I started running into some difficulty given that CLISP doesn’t have all the types that Clojure does, and has much simpler quote/unquote splicing. In Clojure, unquotes automatically fully-qualify any symbols within the unquoted sequence, leading to:
(there is a (clojure.core/unquote (last edge)) going (clojure.core/unquote (second edge)) from here)
Yeah, and after much fiddling around with this I was given advice to try using strings, which Clojure has the ability to manipulate in the way that I wanted. So here’s what I came up with for describe-location and describe-path and describe-paths
(def ^:dynamic *edges*
{:living-room ['[garden west door]
'[attic upstairs ladder]]
:garden ['[living-room east door]]
:attic ['[living-room downstairs ladder]]})
(defn describe-location
"Describe the location in the node map. Really it's just
an alias for 'get'."
[location nodes]
(get location nodes))
(defn describe-path
"Describes a path from the edges map."
[edge]
(str "there is a " (last edge) " going " (second edge) " from here."))
(defn describe-paths
"Describe all paths from a location given an edges map"
[location edges]
(join " " (map describe-path (get *edges* :living-room))))

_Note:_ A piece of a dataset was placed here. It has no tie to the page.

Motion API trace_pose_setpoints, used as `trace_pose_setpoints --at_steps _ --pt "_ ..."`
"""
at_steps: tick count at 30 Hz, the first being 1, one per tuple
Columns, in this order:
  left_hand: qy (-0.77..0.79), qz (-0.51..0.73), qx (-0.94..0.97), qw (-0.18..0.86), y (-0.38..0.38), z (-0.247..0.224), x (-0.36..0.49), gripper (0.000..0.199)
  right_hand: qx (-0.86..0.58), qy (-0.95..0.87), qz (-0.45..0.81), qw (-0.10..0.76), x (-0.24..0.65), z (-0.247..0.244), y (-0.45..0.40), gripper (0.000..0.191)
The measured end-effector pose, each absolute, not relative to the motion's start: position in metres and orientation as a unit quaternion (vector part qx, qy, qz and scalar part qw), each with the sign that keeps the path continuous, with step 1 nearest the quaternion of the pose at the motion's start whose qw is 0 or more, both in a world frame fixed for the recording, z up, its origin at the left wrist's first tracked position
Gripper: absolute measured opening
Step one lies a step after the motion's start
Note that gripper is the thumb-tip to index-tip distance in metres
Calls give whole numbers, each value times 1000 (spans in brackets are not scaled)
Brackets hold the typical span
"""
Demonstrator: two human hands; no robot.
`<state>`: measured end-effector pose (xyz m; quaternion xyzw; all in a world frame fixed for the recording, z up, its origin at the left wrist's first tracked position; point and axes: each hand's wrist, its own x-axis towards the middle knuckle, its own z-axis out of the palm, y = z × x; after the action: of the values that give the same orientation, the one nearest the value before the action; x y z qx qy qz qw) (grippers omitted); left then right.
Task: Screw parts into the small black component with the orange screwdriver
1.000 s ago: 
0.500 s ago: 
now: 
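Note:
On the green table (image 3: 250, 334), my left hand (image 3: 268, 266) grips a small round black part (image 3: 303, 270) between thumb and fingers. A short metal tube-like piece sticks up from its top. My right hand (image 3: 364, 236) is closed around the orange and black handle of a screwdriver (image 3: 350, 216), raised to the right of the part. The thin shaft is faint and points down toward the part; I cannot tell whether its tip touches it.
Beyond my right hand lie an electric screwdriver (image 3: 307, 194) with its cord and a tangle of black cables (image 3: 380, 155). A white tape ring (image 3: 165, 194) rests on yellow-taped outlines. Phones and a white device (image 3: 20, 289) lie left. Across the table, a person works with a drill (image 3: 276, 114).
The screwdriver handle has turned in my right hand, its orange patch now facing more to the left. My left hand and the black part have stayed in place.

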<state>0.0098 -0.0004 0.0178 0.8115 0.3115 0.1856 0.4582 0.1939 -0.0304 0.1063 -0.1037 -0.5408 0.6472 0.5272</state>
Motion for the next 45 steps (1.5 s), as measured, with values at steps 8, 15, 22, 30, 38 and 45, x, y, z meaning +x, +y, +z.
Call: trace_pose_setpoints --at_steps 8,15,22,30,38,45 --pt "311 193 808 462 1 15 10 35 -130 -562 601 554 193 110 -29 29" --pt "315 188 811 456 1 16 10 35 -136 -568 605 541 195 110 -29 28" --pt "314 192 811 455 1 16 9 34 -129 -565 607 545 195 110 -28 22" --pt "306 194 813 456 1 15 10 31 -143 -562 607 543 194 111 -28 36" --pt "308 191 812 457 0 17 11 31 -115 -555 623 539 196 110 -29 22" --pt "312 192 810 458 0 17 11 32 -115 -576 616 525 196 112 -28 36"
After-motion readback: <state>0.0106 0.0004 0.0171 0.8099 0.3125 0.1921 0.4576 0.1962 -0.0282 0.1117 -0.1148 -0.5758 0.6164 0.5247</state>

One thing I’m becoming very unhappy with is the use of earmuffs for global variables. When I do them without the def &:dynamic *var* style Clojure buzzes irritation at me, but in this case *edges* is not dynamic and doesn’t need to be, so I’m inclined to just remove the earmuffs and make it a regular def.
As you can see I chose to use a map for the edges, just like what I used for nodes. Vectors describe the non-executable set of symbols describing the edge, but I”m not 100% certain it’s the right type for that data. I pulled clojure.string/join in because I discovered that str concatenates without spaces. The join function was usable without apply, and gradually with some testing in the REPL the solution came together and I got some passing tests!
I’ll continue working on it tomorrow. With more frequent efforts comes more progress and confidence!